## Task to complete
Treat the line containing "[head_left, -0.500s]" as the last one, and return every line exactly from the first line of the material below up to it.

(Source data begins)

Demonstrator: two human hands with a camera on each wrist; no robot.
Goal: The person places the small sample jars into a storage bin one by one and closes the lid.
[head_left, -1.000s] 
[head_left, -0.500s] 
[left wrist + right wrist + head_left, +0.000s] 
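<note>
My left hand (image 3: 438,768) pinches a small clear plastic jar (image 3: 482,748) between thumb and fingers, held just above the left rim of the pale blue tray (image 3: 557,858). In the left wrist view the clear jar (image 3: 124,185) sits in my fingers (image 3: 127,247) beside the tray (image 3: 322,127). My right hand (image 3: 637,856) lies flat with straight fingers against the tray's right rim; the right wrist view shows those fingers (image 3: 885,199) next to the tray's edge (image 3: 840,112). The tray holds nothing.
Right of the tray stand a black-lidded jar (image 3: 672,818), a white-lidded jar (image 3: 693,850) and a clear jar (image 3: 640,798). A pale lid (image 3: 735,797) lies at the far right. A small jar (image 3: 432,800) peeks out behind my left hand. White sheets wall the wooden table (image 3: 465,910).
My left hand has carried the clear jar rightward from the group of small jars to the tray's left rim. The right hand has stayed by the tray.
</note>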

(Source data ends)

## Exercise result
Demonstrator: two human hands with a camera on each wrist; no robot.
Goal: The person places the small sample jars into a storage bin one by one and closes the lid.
[head_left, -1.000s] 
[head_left, -0.500s] 

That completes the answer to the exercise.